◆ **WHAT THIS TASK INVOLVES**
Restate word for word the lines of the entries below, starting with the line that holds "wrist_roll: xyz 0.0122" and ending with the line that holds "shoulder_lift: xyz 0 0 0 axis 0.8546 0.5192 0", and no others.

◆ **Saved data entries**
..........
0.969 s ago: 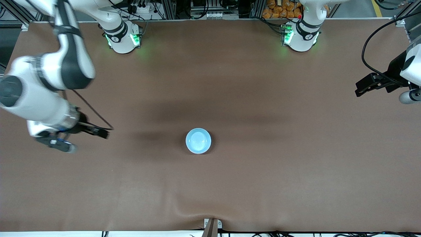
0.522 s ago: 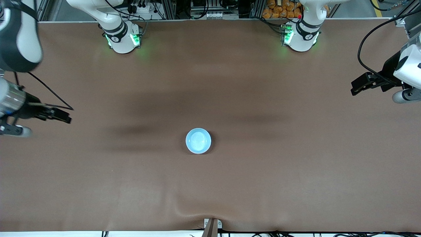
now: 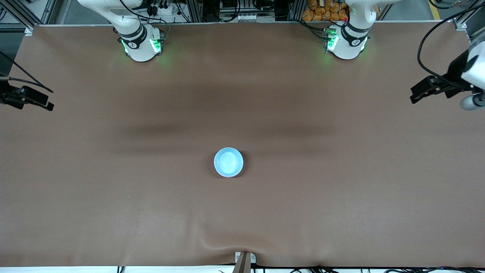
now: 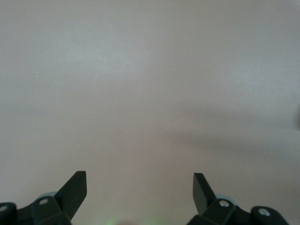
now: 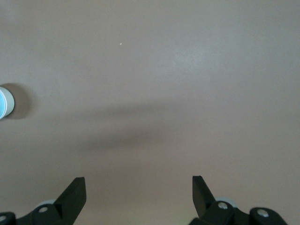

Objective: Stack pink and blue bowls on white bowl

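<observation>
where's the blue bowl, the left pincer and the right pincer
blue bowl point(image 3: 228, 162), front view, middle of its inside
left pincer point(image 4: 139, 182), left wrist view, midway between its open fingertips
right pincer point(image 5: 138, 187), right wrist view, midway between its open fingertips

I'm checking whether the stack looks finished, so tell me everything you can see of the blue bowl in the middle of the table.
The small round light blue plastic-looking bowl sits upright, mouth up, on the brown table, about midway between the two arms' ends. Its inside is smooth, pale and glossy, and looks empty. From above, no pink or white bowl shows under it. Neither gripper touches it. In the right wrist view only a sliver of it shows at the picture's edge.
</observation>
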Tool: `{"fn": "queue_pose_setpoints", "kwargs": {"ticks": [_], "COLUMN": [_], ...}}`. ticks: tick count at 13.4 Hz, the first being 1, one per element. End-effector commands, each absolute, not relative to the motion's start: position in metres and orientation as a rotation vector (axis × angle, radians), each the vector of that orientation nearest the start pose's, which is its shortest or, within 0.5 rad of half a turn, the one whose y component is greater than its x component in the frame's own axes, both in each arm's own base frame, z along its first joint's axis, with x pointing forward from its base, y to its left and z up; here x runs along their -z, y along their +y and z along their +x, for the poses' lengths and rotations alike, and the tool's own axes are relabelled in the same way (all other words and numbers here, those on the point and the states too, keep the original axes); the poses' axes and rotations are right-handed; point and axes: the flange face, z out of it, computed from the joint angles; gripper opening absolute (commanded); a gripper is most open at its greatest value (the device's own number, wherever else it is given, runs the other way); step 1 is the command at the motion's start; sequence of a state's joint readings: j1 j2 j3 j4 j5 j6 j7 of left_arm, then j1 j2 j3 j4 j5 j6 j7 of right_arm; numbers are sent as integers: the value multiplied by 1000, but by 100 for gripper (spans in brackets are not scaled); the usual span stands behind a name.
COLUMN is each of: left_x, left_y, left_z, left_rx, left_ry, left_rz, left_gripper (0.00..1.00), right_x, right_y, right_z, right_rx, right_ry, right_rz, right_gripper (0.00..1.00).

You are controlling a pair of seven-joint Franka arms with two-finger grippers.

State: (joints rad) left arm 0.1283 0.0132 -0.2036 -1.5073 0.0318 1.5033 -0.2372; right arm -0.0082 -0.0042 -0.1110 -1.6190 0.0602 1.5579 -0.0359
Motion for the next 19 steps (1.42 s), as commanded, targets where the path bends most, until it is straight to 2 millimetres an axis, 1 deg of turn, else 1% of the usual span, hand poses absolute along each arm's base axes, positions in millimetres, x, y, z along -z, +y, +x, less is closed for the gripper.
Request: {"fn": "queue_pose_setpoints", "kwargs": {"ticks": [1, 4, 5, 8, 13, 15, 17, 19], "left_x": [-642, -638, -633, -628, -636, -636, -644, -643], "left_y": [-34, -33, -32, -34, -33, -33, -32, -32], "left_z": [544, 549, 554, 562, 559, 561, 563, 561], "left_rx": [-24, -28, -25, 16, 40, 42, 71, 65], "left_ry": [-257, -255, -252, -244, -238, -228, -229, -236], "left_rz": [-3108, -3108, -3105, -3109, -3107, -3111, -3111, -3115], "left_gripper": [100, 100, 100, 100, 100, 100, 100, 100], "right_x": [-626, -626, -625, -625, -623, -623, -623, -623], "right_y": [-53, -59, -58, -54, -49, -49, -48, -46], "right_z": [541, 537, 536, 534, 537, 537, 537, 538], "right_rx": [-81, -110, -127, -146, -143, -144, -144, -146], "right_ry": [42, -37, -42, -38, -40, 7, 7, 64], "right_rz": [-3089, -3083, -3081, -3080, -3083, -3084, -3085, -3086], "right_gripper": [100, 100, 100, 100, 100, 100, 100, 100]}}
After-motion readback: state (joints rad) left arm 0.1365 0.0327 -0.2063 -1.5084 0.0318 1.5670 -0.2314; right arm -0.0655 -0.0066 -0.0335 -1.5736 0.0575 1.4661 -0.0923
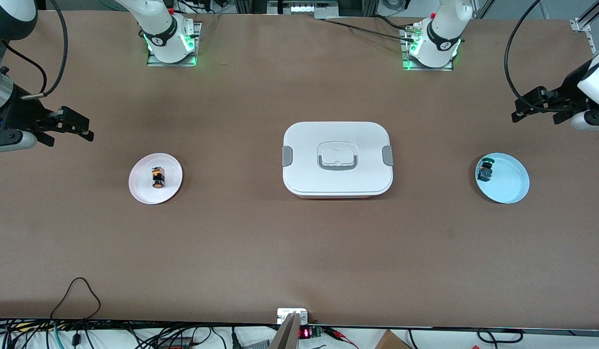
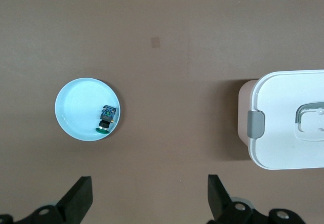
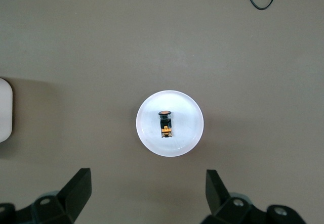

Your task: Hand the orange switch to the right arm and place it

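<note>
The jaws of the right gripper (image 3: 147, 196) stand wide open and hold nothing. This gripper hangs in the air over the counter (image 1: 241, 242) at the right arm's end, above bare surface just beside the white plate (image 1: 140, 190). The jaws of the left gripper (image 2: 149, 198) are also wide open and empty. It hangs over the counter at the left arm's end, near the light blue plate (image 1: 512, 191).

The orange switch (image 1: 157, 177) lies on its side near the middle of the white plate. It is a small black block with a round orange cap at one end, and some orange parts show on its body too. In the right wrist view the switch (image 3: 165, 124) sits a little off the centre of the plate (image 3: 187, 133), with a dark ring around the cap.

A similar switch with a green cap (image 1: 485, 169) lies in the light blue plate, close to its rim on the side toward the white box (image 1: 337, 159). This box, closed with a lid that has grey clips and a handle, stands in the middle of the counter, between the two plates and well apart from both.
</note>
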Action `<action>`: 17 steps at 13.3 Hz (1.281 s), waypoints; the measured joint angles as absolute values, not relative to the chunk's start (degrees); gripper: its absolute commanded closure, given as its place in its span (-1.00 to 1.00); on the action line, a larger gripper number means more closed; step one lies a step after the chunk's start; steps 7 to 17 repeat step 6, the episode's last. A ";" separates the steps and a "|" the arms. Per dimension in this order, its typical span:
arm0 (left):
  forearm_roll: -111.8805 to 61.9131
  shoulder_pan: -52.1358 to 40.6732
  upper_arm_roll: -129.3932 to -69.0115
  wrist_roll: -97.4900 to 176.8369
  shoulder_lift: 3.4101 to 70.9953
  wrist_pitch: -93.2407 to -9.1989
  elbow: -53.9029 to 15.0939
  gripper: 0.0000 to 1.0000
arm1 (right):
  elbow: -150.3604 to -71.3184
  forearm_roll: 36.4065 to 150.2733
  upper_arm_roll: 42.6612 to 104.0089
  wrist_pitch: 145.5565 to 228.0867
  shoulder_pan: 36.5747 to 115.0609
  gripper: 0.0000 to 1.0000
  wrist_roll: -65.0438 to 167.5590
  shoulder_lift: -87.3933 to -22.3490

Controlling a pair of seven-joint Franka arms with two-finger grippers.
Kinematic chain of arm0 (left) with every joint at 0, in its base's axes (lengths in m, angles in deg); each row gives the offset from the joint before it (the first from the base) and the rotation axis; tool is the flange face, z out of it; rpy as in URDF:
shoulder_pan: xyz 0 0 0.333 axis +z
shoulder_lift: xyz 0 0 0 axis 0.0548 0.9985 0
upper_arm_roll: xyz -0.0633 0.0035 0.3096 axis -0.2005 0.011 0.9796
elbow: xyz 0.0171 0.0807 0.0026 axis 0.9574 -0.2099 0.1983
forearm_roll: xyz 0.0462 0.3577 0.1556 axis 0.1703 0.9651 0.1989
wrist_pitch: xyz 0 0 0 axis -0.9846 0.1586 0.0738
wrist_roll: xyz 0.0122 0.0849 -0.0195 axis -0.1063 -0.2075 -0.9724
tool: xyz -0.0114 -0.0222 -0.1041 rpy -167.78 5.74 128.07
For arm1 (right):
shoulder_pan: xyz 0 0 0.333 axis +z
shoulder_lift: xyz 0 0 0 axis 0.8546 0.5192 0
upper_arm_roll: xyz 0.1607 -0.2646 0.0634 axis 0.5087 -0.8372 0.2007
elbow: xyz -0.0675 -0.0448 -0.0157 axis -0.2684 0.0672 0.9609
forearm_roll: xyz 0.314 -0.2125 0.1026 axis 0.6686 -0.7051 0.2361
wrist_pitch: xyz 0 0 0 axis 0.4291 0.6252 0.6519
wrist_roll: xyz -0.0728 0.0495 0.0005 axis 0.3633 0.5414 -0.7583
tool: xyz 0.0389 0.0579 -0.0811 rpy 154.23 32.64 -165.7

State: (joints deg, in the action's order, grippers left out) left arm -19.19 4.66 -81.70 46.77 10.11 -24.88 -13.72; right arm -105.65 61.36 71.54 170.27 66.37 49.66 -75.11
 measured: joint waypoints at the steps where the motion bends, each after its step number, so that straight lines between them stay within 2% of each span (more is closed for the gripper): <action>1: -19.19 4.70 -81.62 46.77 10.11 -24.88 -13.72 -1.00 | -105.64 61.35 71.54 169.97 66.37 -1.00 49.66 -75.11; 17: -19.19 4.78 -81.26 46.77 10.14 -24.87 -13.73 -1.00 | -105.63 61.35 71.78 169.22 66.42 -1.00 49.66 -75.11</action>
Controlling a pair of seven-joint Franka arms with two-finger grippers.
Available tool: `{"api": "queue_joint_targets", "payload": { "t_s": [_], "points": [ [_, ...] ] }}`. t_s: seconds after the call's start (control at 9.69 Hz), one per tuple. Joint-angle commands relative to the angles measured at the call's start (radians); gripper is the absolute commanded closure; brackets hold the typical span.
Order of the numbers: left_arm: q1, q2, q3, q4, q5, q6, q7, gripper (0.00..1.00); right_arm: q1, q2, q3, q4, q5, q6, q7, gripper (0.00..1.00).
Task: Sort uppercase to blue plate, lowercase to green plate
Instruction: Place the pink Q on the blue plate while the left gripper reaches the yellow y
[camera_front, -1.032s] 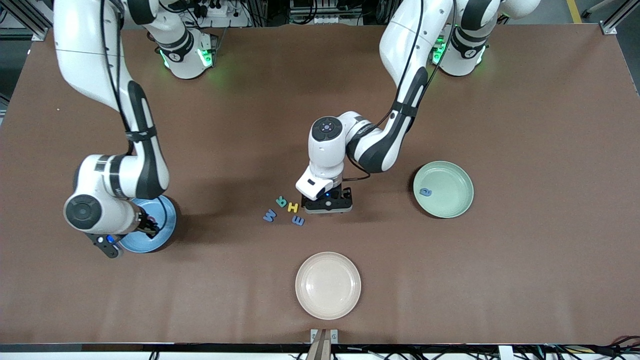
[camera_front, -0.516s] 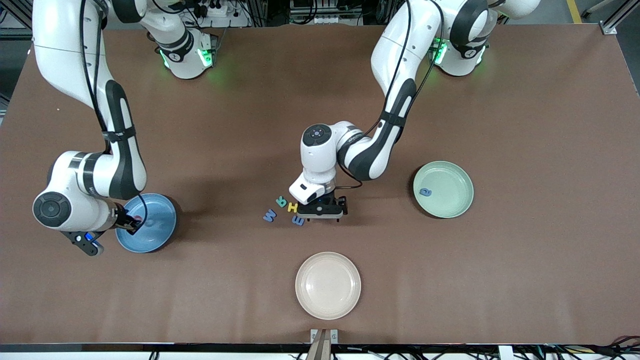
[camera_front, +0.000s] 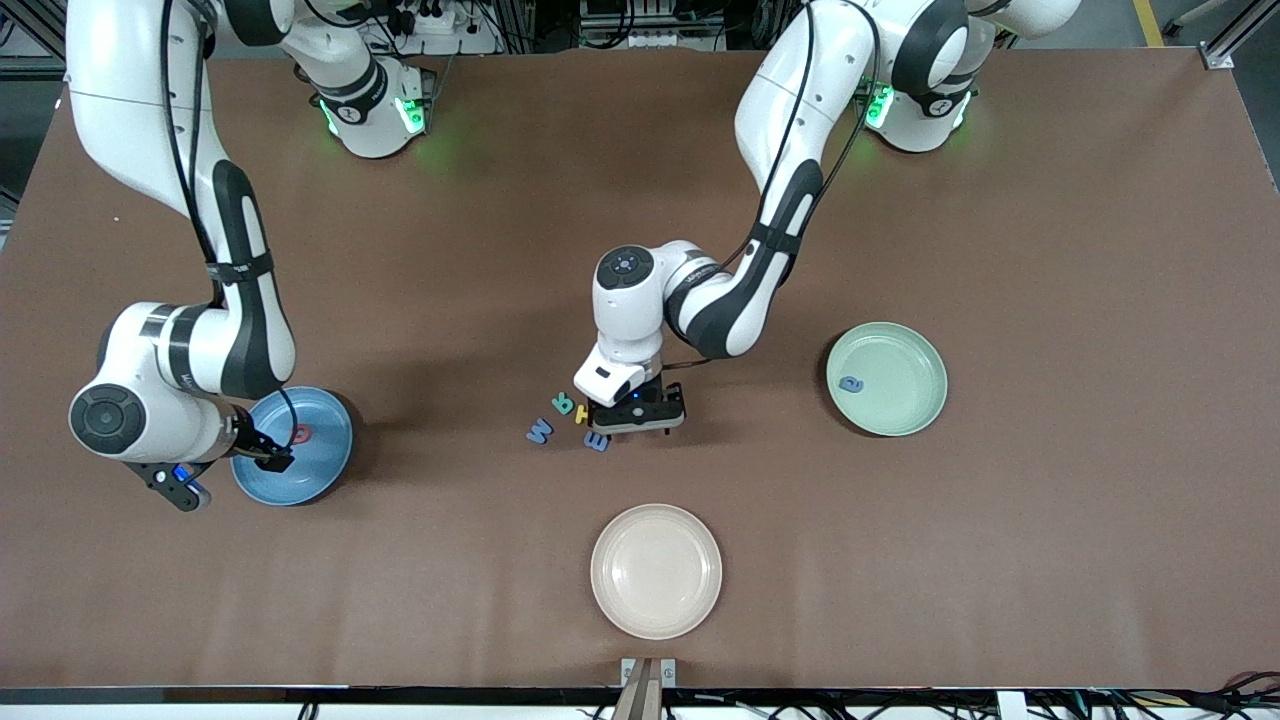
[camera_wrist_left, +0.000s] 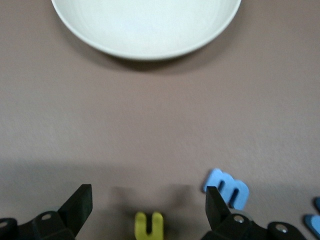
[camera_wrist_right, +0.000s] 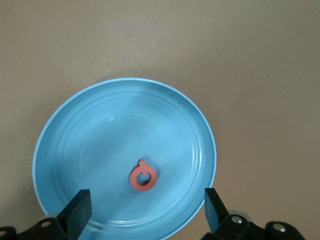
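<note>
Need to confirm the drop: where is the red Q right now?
The red Q lies flat in the blue plate at the right arm's end of the table, below the open right gripper.

Even overhead light is flooding the brown worktop (camera_front: 1050, 550), bright w/o harsh glare. Soft, diffuse shadows are pooling under both arms & spreading toward the right arm's end of the worktop. Green LEDs at the arm bases are casting a faint green tint on the surface nearby. The cream plate (camera_wrist_left: 145, 25) is looking slightly washed out & soft in the left wrist view. Blue plate (camera_wrist_right: 125, 155) is showing a mild sheen on its rings; the claw fingers (camera_wrist_right: 75, 210) are blurring at the frame edge.
</note>
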Motion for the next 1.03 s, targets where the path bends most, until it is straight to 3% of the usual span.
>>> {"api": "queue_joint_targets", "payload": {
  "t_s": [0.0,0.93],
  "points": [
    [-0.002,0.024,0.006,0.044,-0.026,-0.036,-0.026,0.0,-0.011,-0.024,0.017,-0.028,-0.02,0.006,-0.005,0.0],
    [0.003,0.018,-0.009,0.029,-0.029,-0.108,-0.021,0.02,-0.008,-0.024,0.017,-0.028,-0.02,0.001,-0.004,0.0]
  ]
}}
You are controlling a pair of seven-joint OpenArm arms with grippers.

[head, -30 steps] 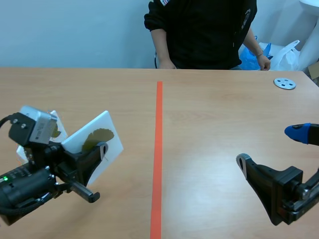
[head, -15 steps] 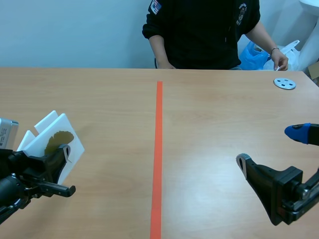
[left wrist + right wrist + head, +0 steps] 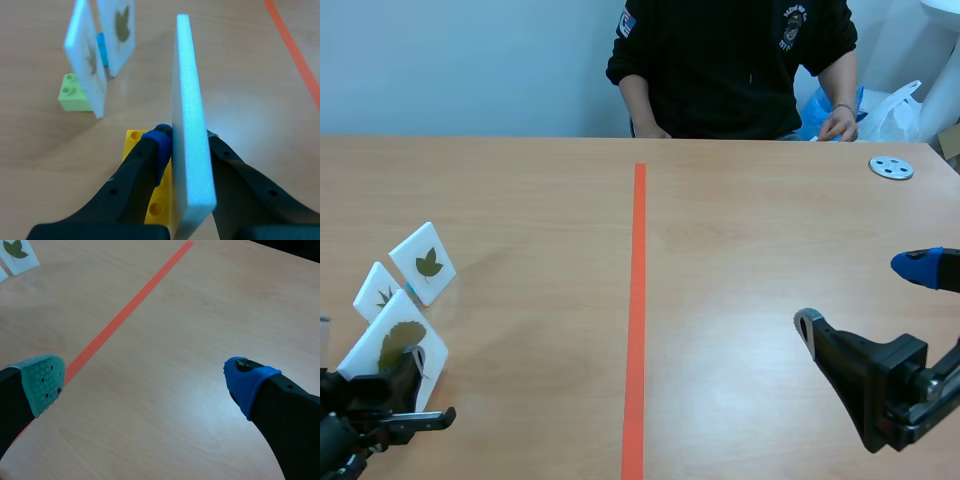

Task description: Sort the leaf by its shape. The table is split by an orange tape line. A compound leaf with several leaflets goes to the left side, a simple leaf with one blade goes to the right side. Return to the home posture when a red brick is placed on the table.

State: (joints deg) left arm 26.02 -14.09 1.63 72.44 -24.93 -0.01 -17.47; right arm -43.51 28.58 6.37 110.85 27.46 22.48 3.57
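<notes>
Big light-wood surface (image 3: 750,240), orange tape line (image 3: 638,300) up the middle. The right arm's fingers (image 3: 145,380) at 4 o'clock gape wide, holding nothing. The left arm's fingers (image 3: 186,138) at 8 o'clock are clamped on a white foam card with an olive leaf (image 3: 388,338), upright over a yellow toy brick (image 3: 132,141). Two smaller white leaf cards (image 3: 424,262) stand at its 12.

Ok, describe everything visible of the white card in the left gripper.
The white card is a thick, foam-like board, upright. Its face carries a dried olive, fan-shaped leaf of one blade. A yellow toy brick sits at its foot. The left gripper is shut on it, one finger against each face. It is left of the orange tape line, nearer the robot than two other cards.
</notes>
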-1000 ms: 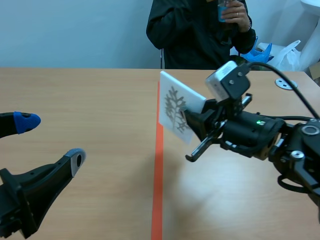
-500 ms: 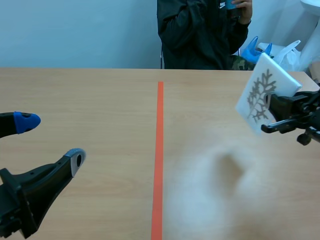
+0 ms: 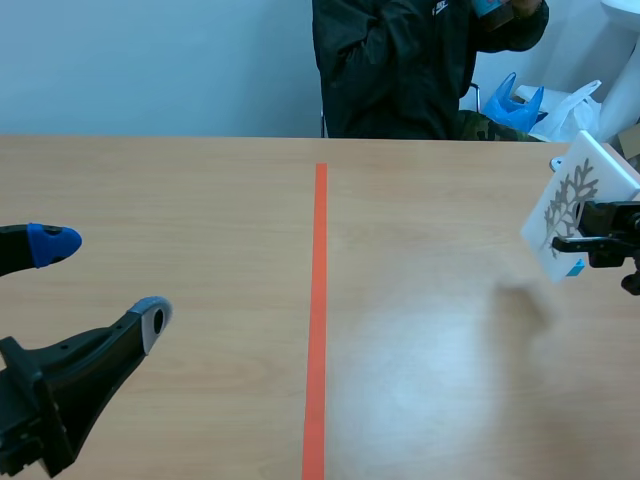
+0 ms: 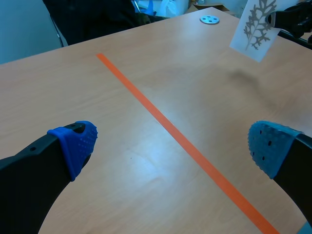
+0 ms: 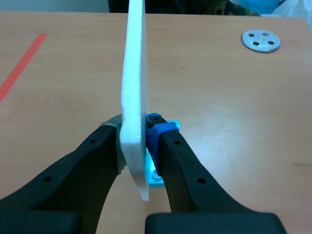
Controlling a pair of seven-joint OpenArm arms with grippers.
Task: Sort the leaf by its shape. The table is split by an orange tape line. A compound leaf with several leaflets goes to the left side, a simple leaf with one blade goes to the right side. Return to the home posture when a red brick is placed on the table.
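Left gripper [image 4: 170, 144]: hanging low over the desk's [image 3: 200, 200] left side, jaws standing released. Orange tape line [image 3: 318, 300]: running away down the middle. Right gripper [image 3: 590, 240]: jaws clenching the leaf card [image 3: 575, 200] (grey compound leaf), holding it tilted above the right side. Person [image 3: 400, 70]: sitting opposite.

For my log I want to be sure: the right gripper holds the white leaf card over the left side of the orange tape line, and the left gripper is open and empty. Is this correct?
Only the side is wrong. The scene view shows the right gripper holding the white leaf card over the right side of the orange tape line. The left gripper is open and empty.
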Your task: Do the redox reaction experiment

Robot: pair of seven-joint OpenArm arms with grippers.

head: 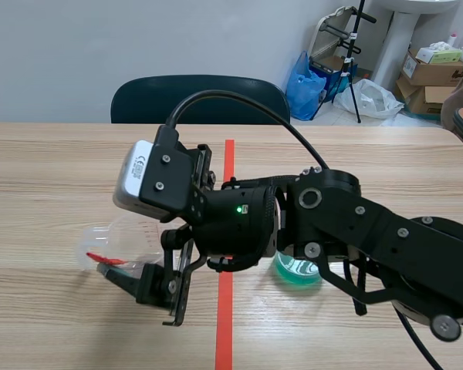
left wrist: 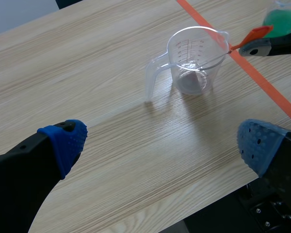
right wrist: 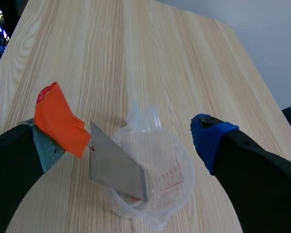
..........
◆ **TASK SOLUTION**
wrist_roll: xyz 0.0122 0.0849 -0.0195 axis -0.1063 -0.2075 -0.9724
tool: xyz -0.0114 -0.0222 -0.1041 rpy -167.78 5.74 128.07
For arm1 (right):
shoulder_pan: xyz 0 0 0.333 axis +z
shoulder_lift: xyz 0 0 0 axis 0.8546 0.5192 0

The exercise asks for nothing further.